Hagen.
Ja, hat man das schon erlebt? Als Tiefdruckgebiet Petra am Donnerstag heftigen Schnee über der Stadt abwarf, ließen die Mitarbeiter des Hagener Entsorgungsbetriebs (HEB) ihre Räumfahrzeuge stehen und gingen nach Hause.
Nur eine Reserveeinheit rückte aus und dem Schnee zu Leibe. Vergeblich. Die Straßen versanken unter dem weißen Fall. „Das ist das Arbeitszeitgesetz“, rechtfertigte Detlef Liedtke, Chef des Winterdienstes, gestern den pünktlichen Dienstschluss für das Gros seiner Mitarbeiter. Seit dem frühen Morgen hätten sie auf den angekündigten Schneefall gewartet, doch der sei nicht gekommen. Als er dann am Nachmittag endlich einsetzte und Straßen und Wege unter sich begrub, war die Arbeitszeit der Männer abgelaufen.
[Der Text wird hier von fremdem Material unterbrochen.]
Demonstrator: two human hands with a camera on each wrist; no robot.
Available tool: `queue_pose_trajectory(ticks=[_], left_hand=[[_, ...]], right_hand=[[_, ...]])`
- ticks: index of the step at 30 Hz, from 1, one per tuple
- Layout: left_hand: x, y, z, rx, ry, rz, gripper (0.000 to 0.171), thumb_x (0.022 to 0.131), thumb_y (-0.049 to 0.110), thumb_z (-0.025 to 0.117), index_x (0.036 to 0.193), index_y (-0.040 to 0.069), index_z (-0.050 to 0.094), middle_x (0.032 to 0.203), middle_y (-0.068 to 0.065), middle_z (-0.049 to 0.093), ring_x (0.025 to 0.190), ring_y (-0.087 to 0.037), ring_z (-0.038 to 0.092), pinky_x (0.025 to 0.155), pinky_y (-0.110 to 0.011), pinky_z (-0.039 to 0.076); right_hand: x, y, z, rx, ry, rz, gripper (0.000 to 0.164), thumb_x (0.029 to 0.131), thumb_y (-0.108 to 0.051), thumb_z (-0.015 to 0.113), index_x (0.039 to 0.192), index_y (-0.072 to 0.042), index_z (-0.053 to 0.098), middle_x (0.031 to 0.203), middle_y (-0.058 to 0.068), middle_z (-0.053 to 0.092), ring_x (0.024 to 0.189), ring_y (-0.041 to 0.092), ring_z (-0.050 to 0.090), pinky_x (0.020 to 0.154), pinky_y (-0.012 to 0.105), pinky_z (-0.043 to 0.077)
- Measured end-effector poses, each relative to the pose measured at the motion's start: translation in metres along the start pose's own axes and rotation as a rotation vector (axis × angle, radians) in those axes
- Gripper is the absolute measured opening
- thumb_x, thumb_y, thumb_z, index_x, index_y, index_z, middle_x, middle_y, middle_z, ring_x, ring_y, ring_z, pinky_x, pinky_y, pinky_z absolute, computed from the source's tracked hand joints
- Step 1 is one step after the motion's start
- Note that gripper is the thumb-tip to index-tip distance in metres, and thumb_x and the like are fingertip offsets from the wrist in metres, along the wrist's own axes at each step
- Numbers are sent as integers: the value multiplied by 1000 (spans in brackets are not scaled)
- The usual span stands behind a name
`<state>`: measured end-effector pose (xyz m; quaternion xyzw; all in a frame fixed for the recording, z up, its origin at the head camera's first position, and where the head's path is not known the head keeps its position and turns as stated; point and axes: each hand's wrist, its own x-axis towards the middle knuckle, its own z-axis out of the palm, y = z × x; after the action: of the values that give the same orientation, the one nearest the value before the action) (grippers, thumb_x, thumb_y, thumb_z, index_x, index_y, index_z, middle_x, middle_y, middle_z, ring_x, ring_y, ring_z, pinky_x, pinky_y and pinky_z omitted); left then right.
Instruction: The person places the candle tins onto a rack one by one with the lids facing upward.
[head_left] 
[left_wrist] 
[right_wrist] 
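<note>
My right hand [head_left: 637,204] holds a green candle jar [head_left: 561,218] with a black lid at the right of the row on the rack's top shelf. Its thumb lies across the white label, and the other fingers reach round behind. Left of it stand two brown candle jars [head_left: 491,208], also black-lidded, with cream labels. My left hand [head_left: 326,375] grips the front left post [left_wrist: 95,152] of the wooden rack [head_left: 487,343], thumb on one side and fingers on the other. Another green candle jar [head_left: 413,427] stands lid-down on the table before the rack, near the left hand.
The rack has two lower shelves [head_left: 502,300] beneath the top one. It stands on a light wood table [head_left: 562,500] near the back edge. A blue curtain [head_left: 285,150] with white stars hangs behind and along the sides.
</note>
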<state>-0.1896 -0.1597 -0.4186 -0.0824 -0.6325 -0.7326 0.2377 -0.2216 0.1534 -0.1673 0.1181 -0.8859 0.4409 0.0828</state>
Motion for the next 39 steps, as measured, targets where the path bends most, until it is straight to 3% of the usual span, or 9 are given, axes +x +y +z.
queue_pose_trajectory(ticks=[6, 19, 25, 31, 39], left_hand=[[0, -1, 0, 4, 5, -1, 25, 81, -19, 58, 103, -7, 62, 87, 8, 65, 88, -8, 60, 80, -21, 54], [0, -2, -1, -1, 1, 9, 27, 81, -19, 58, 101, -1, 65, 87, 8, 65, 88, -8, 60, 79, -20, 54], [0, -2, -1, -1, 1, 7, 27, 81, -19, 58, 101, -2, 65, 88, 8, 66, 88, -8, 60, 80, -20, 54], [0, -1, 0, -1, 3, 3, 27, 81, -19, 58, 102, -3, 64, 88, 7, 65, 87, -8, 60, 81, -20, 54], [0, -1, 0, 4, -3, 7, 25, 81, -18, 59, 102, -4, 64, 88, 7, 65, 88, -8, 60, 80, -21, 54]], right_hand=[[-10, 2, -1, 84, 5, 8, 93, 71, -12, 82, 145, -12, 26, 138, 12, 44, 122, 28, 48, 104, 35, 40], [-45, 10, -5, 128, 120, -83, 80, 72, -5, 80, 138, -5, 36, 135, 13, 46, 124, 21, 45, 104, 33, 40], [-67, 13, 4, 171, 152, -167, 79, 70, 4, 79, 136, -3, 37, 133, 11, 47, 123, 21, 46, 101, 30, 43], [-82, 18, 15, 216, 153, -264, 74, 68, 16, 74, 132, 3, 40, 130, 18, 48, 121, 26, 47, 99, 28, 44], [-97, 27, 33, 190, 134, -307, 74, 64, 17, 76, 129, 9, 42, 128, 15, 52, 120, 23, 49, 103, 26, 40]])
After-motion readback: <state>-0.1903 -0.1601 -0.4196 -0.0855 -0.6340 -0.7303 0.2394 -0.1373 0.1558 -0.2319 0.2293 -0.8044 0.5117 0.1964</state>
„Ich musste sie nach Hause schicken, ob ich nun wollte oder nicht“, sagte Liedtke. „Wenn einer beim Räumen einen Unfall gebaut hätte, dann wäre ich dran gewesen.“ Dafür rief er sieben Reservefahrer herbei, die sich bis dahin in Bereitschaft gehalten hatten und im Laufe des Abends hinters Steuer setzten, gegen das Schneetreiben allerdings machtlos waren. Sicherlich sei die Situation auf den Straßen dadurch unfreiwillig verschärft worden, gab Liedtke zu: „Mir waren aber die Hände gebunden. Ich konnte nicht anders entscheiden.“
Autofahrer auf der Palme
Die Autofahrer waren auf der Palme. Auf den verschneiten Fahrbahnen im Stadtgebiet kam es zu 16 Unfällen. Der Emilienplatz war zwei Stunden lang blockiert, weil ein Lastwagen und ein Gelenkbus querstanden. Erst ein mit Schneeketten bestücktes Abschleppfahrzeug brachte den Bus wieder in die Spur.
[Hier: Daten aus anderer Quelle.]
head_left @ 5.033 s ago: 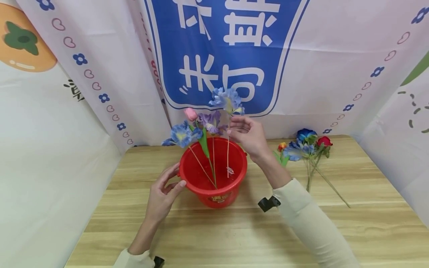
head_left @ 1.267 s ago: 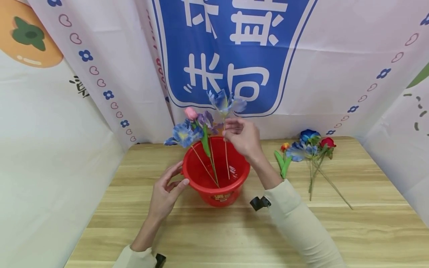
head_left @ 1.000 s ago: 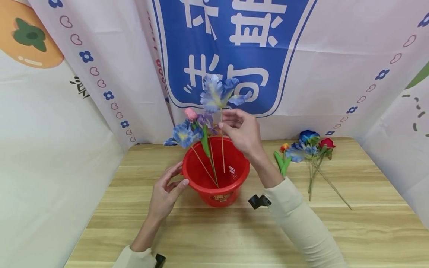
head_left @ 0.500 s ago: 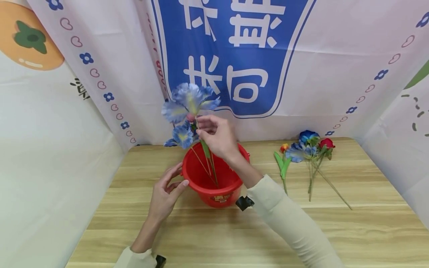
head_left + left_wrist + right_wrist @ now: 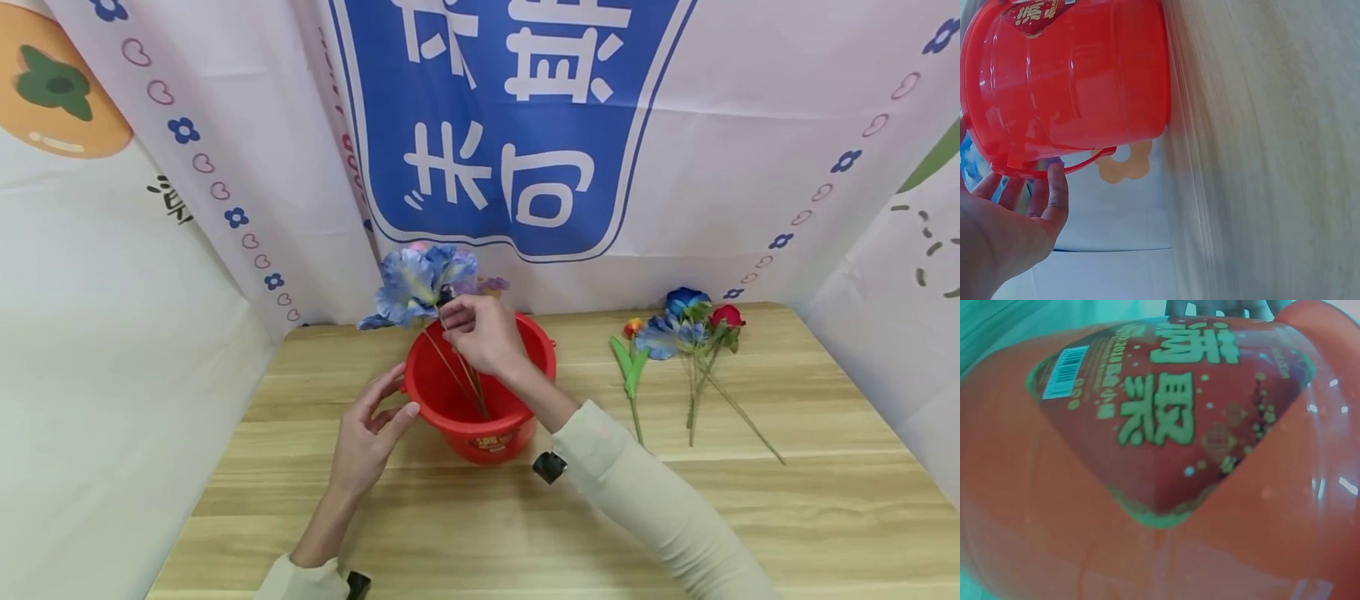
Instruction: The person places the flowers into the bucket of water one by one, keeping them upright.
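My left hand holds the left side of the red bucket, thumb in front and fingers spread toward the back. In the left wrist view its fingers reach the rim beside the thin red handle. Over the bucket, my right hand pinches the stem of a blue artificial iris just below the bloom. Its bloom overlaps the other flowers standing in the bucket: a blue one, a purple one and a pink tulip, mostly hidden. The right wrist view is filled by the bucket's label.
On the right of the wooden table lie a red rose, a dark blue rose, a pale blue flower and an orange tulip with green leaves. A printed cloth hangs behind the table.
My right hand has carried the blue iris leftward across the bucket and then lowered it, so its bloom now covers the other blooms. My left hand has stayed at the bucket's side.
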The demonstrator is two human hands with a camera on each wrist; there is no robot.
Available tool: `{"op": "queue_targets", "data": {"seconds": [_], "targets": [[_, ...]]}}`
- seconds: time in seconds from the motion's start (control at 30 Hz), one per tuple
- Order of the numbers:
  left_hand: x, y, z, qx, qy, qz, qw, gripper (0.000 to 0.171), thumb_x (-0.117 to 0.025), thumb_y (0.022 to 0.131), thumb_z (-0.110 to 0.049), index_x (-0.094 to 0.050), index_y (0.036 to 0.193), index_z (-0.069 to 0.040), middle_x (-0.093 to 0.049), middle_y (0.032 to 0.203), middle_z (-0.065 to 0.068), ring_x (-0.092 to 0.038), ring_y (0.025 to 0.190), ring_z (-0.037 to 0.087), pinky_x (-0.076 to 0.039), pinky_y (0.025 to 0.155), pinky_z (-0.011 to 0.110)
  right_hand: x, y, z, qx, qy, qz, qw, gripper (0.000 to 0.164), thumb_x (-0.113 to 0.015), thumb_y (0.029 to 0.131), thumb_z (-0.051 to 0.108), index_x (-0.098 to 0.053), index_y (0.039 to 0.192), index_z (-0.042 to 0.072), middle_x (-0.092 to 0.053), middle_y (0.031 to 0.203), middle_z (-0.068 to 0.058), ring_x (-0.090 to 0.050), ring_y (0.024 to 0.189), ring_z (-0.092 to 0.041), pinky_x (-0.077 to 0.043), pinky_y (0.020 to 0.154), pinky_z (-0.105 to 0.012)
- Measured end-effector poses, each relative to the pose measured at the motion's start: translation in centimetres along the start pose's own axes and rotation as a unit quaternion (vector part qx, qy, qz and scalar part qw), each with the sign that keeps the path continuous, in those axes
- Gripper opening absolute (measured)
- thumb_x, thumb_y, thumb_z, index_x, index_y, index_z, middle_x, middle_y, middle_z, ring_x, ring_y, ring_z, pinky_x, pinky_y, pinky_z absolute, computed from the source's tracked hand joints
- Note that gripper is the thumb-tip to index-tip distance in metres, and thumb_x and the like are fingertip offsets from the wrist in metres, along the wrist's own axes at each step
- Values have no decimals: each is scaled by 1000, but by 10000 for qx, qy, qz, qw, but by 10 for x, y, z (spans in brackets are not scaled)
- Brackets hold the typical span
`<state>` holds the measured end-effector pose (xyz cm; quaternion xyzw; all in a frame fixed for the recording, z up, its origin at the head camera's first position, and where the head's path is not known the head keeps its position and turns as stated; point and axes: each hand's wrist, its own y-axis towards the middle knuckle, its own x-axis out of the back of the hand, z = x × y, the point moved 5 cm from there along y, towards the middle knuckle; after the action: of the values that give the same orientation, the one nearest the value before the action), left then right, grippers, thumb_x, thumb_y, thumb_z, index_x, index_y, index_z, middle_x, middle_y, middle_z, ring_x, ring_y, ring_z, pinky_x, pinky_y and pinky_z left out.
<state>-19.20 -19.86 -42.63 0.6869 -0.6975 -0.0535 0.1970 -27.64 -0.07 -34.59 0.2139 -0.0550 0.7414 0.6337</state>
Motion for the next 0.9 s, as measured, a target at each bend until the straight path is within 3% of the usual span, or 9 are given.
{"op": "queue_targets", "data": {"seconds": [0.47,0.9], "targets": [[0,0,1,49,-15,-18,10000,58,-75,97,0,-60,153,-11,-62,150,9,-63,130,12,-62,95,20,17,-13,-6,-130,-9,162,9998,31,-81,94,7,-76,124,8,-80,118,-10,-78,107,-26,-66,95,-39],[0,-1,1,22,11,-24,10000,59,-75,97,0,-59,153,-11,-62,150,10,-63,130,11,-62,94,19,58,-33,-6,-312,669,-119,9972,35,-79,96,9,-73,130,5,-76,126,-16,-75,114,-30,-66,97,-40]]}}
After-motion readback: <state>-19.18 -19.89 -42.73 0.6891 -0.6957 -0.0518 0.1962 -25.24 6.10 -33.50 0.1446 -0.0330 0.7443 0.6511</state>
Heute kam es erneut zu stundenlangen Verzögerungen auf der Eckeseyer Straße. Zahlreiche Lastwagen scheiterten an der kurzen, glatten Steigung hinauf zur Altenhagener Brücke. Ein HEB-Mitarbeiter streute aus einem Eimerchen Salz unter die Reifen, immerhin acht Laster konnten den Anstieg dank dieser Hilfe bewältigen. Die Bürger schäumten: „Eine Sauerei, was sich der HEB leistet, wirklich das Allerletzte“, schimpfte Spediteur Peter Ottensmann aus Vorhalle. 30 Fahrzeuge seiner Firma hingen an verschiedenen Stellen der Stadt fest: „Wäre rechtzeitig geschoben worden, hätte man das Chaos verhindern können.“
Arznei-Auslieferungen abgesagt
Auch andere Branchen waren betroffen. Jörg Pesch, Vorsitzender des Hagener Apothekerverbandes: „Wir mussten Arznei-Auslieferungen absagen, weil nicht einmal die Hauptverkehrswege geräumt waren. Dafür habe ich kein Verständnis.“ Sicher sei das Wetter extrem gewesen, doch in einer solchen Ausnahmesituation müsse man erwarten dürfen, dass der Räumdienst einmal die Nacht hindurch arbeite.
Von katastrophalen Verhältnissen sprach auch Taxifahrer Andrzej Wodzislawski aus Priorei: „Ich kann es nicht glauben, viele Straßen werden einfach nicht geschoben.“ Einige Taxiunternehmen stellten den Betrieb ein.
„Hier ist ja gar nichts gemacht worden“
Der Unmut der Bevölkerung blieb der Südwestfälischen Industrie- und Handelskammer nicht verborgen. Deren stellvertretender Hauptgeschäftsführer Kurt Buchwald sagte, seines Wissens sei Hagen die einzige Stadt mit nicht geräumten Straßen: „Sicherlich muss nicht jede Nebenstraße geräumt werden, aber hier ist ja gar nichts gemacht worden. So kann man mit den Unternehmern, denen die Stadt gerade die Gewerbesteuer erhöht hat, nicht umgehen.“
Verschlimmert wurde die Lage durch die Sperrung der A1. Zahlreiche Autofahrer suchten einen Umweg durch die Innenstadt. Erst um 10 Uhr gestern Morgen gab die Polizei die Auffahrten Hagen-Nord und Hagen-West in Richtung Köln wieder frei.
So mancher Schüler mag sich gefreut haben. Weil die Busse nicht fuhren, fiel der Unterricht an einigen Lehranstalten aus oder wurde nach wenigen Stunden beendet.